What you will do:
Give the listing below again in full, exactly as written.
+ + + +
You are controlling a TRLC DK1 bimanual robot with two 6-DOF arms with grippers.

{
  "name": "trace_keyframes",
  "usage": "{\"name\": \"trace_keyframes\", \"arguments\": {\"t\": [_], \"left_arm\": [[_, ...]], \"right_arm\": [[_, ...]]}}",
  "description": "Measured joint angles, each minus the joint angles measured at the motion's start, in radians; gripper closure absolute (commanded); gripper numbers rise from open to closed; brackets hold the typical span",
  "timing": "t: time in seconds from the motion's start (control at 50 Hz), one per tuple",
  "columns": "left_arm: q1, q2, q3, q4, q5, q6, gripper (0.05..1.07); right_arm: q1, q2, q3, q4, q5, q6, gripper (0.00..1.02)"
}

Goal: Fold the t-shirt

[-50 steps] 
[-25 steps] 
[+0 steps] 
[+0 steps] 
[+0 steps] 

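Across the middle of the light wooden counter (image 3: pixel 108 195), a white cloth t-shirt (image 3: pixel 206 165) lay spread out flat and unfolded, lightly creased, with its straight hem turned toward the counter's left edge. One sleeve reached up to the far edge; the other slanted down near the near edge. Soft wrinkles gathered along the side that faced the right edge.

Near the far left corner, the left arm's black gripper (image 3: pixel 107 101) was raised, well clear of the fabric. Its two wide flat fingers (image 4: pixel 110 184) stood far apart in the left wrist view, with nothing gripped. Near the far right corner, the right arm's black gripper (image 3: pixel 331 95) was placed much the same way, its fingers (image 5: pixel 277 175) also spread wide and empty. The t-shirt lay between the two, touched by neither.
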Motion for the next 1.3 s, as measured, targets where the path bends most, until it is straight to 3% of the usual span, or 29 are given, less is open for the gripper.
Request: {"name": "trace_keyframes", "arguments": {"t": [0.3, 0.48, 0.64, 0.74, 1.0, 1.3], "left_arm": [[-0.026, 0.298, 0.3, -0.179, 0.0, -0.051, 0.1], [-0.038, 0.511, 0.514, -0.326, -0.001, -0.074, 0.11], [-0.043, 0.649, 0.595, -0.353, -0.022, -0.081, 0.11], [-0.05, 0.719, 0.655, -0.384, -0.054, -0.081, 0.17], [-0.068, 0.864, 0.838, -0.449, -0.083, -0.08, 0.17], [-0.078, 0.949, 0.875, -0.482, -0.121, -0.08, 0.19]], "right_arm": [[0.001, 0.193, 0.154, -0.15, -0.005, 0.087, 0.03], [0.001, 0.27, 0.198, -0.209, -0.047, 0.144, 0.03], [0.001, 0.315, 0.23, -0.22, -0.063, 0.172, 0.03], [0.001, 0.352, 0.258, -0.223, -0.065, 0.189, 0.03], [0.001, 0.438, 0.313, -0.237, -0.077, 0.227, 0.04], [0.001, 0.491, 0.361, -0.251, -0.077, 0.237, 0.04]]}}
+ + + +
Answer for the task:
You are controlling a TRLC DK1 bimanual robot with two 6-DOF arms with grippers.

{
  "name": "trace_keyframes",
  "usage": "{\"name\": \"trace_keyframes\", \"arguments\": {\"t\": [_], \"left_arm\": [[_, ...]], \"right_arm\": [[_, ...]]}}",
  "description": "Measured joint angles, each minus the joint angles measured at the motion's start, in radians; gripper closure absolute (commanded); gripper numbers rise from open to closed; brackets hold the typical span",
  "timing": "t: time in seconds from the motion's start (control at 50 Hz), one per tuple",
  "columns": "left_arm: q1, q2, q3, q4, q5, q6, gripper (0.05..1.07); right_arm: q1, q2, q3, q4, q5, q6, gripper (0.00..1.02)"
}

Goal: Fold the t-shirt

[-50 steps] 
[-25 steps] 
[+0 steps] 
[+0 steps] 
[+0 steps] 

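Across the middle of the light wooden counter (image 3: pixel 108 195), a white cloth t-shirt (image 3: pixel 206 165) lay spread out flat and unfolded, lightly creased, with its straight hem turned toward the counter's left edge. One sleeve reached up to the far edge; the other slanted down near the near edge. Soft wrinkles gathered along the side that faced the right edge.

Near the far left corner, the left arm's black gripper (image 3: pixel 107 101) was raised, well clear of the fabric. Its two wide flat fingers (image 4: pixel 110 184) stood far apart in the left wrist view, with nothing gripped. Near the far right corner, the right arm's black gripper (image 3: pixel 331 95) was placed much the same way, its fingers (image 5: pixel 277 175) also spread wide and empty. The t-shirt lay between the two, touched by neither.
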Motion for the next 1.3 s, as measured, targets where the path bends most, until it is straight to 3% of the usual span, or 29 are given, less is open for the gripper.
Request: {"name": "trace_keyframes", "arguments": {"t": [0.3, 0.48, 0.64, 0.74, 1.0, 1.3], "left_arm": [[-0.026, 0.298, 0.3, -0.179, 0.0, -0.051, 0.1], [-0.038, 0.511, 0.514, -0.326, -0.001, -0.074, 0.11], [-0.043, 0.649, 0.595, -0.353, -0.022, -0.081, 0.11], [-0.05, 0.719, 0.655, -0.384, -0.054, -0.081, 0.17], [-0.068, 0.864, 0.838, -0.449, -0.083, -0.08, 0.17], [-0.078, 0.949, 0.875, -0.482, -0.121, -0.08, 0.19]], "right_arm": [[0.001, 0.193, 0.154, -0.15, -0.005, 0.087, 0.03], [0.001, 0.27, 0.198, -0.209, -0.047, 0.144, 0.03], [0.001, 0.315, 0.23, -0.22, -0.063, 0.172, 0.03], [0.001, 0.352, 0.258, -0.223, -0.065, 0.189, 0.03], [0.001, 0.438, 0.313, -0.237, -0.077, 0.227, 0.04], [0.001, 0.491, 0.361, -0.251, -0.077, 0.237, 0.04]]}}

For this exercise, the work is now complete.